The award to Beyond the Ball was one of 48 community grants totaling $2.3 million given to U.S. grassroots organizations by Jordan and Jordan Brand.
Founded in 2019 by Dallas-based serial entrepreneur Erica Molett, Beyond the Ball aims to prepare Gen Z youth of color to “innovate, lead, and change the world” through STEM, career exploration, and sports intelligence.
“This grant will enable us to take our youth programming to the next level,” Molett, the group’s CEO and executive director, said on Facebook.
Part of a 10-year, $100M commitment
The grant to Beyond the Ball, the amount of which not disclosed, was part of Jordan and Jordan Brand’s joint 10-year, $100 million Black Community Commitment initiative.
The BCC was created in 2020 to encourage “sustainable and meaningful change to directly impact the fight against systemic racism.” The initiative delivers funding from three programs: community grants, institutional grants, and family grants.
Groups leading ‘sustainable solutions’ are awarded
The 2023 round of community grants includes 43 new organizations, plus reinvestment in five organizations that were awarded grants in 2021.
The one-year Jordan community grants go to groups leading “sustainable solutions” in their communities, according to a statement posted on Nike’s website.

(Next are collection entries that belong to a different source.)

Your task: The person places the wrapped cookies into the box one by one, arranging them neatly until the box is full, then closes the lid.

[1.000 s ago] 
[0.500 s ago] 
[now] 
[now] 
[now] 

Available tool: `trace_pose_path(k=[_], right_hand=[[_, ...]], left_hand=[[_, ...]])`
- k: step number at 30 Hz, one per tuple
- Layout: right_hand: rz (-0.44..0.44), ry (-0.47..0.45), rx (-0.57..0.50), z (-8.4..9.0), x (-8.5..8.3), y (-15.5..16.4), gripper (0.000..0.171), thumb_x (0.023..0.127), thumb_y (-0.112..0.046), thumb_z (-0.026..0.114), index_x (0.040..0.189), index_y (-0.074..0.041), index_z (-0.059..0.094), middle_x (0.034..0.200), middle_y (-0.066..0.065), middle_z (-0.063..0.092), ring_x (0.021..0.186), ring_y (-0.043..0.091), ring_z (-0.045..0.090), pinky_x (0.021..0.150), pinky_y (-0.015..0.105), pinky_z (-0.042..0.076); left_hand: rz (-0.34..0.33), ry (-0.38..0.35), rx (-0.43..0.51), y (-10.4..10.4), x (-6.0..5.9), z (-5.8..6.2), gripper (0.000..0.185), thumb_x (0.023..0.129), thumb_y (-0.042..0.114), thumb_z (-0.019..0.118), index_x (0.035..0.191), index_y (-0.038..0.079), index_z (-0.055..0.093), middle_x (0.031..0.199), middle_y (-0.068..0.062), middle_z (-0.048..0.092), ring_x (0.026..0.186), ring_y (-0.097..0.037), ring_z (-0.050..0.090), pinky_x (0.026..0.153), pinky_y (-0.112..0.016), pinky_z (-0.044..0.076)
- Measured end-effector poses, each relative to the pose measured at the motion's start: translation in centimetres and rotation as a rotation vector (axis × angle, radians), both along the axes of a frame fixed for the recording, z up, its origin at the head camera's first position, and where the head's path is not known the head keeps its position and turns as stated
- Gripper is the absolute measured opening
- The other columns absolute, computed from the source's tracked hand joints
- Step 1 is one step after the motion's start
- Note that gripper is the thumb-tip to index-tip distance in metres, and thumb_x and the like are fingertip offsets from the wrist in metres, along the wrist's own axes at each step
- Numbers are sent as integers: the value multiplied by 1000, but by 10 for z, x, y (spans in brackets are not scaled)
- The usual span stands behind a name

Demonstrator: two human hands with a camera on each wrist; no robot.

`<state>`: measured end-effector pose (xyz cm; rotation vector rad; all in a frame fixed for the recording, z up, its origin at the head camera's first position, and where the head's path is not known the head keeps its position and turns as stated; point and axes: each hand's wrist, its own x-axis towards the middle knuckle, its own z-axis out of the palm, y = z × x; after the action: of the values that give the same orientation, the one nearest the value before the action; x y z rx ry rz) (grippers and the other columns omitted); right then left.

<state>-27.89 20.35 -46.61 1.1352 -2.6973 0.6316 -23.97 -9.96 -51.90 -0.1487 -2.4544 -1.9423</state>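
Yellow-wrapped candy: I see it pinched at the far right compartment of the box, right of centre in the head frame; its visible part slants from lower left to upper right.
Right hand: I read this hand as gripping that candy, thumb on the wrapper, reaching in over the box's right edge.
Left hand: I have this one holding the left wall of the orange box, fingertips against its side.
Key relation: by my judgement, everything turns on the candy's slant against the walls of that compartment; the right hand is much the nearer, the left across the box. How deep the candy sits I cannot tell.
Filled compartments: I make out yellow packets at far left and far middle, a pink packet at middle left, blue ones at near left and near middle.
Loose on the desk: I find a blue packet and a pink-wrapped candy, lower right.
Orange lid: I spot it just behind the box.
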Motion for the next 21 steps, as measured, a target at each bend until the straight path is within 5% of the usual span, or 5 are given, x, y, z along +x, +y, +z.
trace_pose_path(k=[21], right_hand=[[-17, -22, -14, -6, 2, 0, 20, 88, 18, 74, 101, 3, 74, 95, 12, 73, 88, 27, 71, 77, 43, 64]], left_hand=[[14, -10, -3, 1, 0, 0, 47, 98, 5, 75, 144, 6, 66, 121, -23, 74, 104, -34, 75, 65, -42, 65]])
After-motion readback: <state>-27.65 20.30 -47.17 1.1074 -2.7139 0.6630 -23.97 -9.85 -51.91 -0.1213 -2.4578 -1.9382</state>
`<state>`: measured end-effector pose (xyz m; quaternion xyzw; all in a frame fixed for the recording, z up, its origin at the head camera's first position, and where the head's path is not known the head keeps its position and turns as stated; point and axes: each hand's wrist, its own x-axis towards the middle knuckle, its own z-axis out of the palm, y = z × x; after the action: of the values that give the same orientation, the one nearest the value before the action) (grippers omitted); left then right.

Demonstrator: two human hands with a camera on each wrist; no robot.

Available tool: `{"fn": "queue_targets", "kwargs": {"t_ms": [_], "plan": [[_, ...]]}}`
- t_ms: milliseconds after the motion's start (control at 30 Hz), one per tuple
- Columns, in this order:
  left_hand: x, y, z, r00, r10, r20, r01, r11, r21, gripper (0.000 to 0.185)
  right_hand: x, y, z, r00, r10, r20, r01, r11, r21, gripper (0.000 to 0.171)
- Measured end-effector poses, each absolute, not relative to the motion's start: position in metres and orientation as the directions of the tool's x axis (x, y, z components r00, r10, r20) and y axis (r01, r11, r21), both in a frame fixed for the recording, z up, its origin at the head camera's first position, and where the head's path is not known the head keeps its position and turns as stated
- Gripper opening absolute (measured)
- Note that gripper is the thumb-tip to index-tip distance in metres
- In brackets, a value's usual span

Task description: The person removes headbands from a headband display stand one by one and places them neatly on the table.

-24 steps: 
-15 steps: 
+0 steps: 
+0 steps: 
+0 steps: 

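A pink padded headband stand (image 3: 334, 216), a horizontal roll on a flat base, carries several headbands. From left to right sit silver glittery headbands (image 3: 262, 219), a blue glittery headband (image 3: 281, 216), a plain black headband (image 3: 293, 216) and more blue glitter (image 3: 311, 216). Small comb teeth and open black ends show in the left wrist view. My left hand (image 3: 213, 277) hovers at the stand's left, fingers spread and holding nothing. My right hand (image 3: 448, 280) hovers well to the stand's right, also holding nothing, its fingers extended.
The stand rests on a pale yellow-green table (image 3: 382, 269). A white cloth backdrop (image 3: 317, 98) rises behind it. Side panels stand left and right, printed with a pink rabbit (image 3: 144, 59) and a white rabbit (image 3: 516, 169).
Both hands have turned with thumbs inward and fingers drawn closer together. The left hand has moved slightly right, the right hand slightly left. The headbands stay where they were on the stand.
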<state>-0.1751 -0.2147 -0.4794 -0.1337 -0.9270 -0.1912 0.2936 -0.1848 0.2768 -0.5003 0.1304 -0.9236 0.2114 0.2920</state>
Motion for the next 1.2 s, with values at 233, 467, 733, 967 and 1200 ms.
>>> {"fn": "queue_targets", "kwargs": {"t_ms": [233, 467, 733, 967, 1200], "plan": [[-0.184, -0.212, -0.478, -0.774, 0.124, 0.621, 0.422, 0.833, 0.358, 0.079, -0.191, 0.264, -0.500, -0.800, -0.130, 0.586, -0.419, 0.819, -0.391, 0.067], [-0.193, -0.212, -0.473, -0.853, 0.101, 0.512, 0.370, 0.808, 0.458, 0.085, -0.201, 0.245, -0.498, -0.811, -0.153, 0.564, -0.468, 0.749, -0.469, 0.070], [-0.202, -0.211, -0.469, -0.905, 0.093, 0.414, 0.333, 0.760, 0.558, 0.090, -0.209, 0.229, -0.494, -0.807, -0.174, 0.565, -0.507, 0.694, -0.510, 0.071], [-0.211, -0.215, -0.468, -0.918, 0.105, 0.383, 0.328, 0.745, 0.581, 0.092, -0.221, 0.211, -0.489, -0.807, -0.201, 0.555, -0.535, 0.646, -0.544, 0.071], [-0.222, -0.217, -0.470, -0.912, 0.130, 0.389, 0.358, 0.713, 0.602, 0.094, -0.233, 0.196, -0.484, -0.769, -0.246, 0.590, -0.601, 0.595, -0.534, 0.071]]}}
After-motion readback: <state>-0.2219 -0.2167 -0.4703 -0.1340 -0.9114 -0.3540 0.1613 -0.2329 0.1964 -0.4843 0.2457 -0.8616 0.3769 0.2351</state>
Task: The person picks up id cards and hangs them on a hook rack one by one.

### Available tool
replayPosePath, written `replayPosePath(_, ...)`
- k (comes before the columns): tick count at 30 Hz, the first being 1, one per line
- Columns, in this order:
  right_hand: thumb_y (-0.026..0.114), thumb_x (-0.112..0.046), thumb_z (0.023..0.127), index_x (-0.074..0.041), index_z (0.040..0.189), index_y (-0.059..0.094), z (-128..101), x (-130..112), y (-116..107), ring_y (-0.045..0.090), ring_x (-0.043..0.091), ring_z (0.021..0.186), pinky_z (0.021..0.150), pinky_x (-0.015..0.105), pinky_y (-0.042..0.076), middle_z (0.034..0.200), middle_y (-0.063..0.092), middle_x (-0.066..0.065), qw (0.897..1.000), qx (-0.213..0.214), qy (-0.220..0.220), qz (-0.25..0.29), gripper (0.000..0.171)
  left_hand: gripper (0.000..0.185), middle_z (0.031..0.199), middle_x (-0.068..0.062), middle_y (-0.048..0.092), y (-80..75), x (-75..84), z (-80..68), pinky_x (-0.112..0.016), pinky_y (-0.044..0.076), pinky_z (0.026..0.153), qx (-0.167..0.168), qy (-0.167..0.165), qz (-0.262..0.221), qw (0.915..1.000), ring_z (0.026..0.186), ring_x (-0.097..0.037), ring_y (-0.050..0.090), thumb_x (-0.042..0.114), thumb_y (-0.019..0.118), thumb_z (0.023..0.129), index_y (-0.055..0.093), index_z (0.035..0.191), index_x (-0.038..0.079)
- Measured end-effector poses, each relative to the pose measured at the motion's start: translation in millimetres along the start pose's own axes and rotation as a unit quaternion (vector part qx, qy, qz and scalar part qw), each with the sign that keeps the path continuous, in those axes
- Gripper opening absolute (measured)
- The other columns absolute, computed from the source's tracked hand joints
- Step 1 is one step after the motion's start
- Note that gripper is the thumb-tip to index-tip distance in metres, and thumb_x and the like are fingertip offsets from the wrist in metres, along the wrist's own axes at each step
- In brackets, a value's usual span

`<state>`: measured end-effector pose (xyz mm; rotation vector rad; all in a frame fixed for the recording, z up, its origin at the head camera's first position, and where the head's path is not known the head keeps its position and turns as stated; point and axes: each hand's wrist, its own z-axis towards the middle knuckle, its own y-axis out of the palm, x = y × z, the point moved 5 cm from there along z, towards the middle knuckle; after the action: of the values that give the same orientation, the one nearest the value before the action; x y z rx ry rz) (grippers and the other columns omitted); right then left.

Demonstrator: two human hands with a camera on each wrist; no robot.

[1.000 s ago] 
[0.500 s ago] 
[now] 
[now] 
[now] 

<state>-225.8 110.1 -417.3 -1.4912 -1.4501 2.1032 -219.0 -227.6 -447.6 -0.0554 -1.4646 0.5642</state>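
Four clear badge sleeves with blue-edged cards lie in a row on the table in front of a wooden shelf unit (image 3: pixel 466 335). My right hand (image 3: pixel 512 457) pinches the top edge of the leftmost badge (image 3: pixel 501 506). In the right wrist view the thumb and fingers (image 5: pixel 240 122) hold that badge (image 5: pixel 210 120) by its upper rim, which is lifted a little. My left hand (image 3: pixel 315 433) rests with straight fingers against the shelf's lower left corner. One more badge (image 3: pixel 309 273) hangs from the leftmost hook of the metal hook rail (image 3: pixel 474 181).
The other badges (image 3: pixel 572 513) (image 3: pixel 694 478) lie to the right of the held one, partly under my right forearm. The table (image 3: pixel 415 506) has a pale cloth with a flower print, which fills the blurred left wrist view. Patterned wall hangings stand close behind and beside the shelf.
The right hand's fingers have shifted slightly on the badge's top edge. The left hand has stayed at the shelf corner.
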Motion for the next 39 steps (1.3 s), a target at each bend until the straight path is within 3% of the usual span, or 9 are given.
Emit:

“We believe that these community organizations aren’t just local changemakers, but that they are dreamers, makers of generational bonds, and neighborhood leaders with an authentic understanding of how together they can create transformational change,” Craig Williams, Jordan Brand president, said in the statement.
To be eligible for the Jordan grants, a group must be a 501(c)(3) nonprofit, have an operating budget of less than $3 million, and share a commitment to driving change in one of the BCC’s four “key pillars”: economic justice, education, narrative change, and social justice.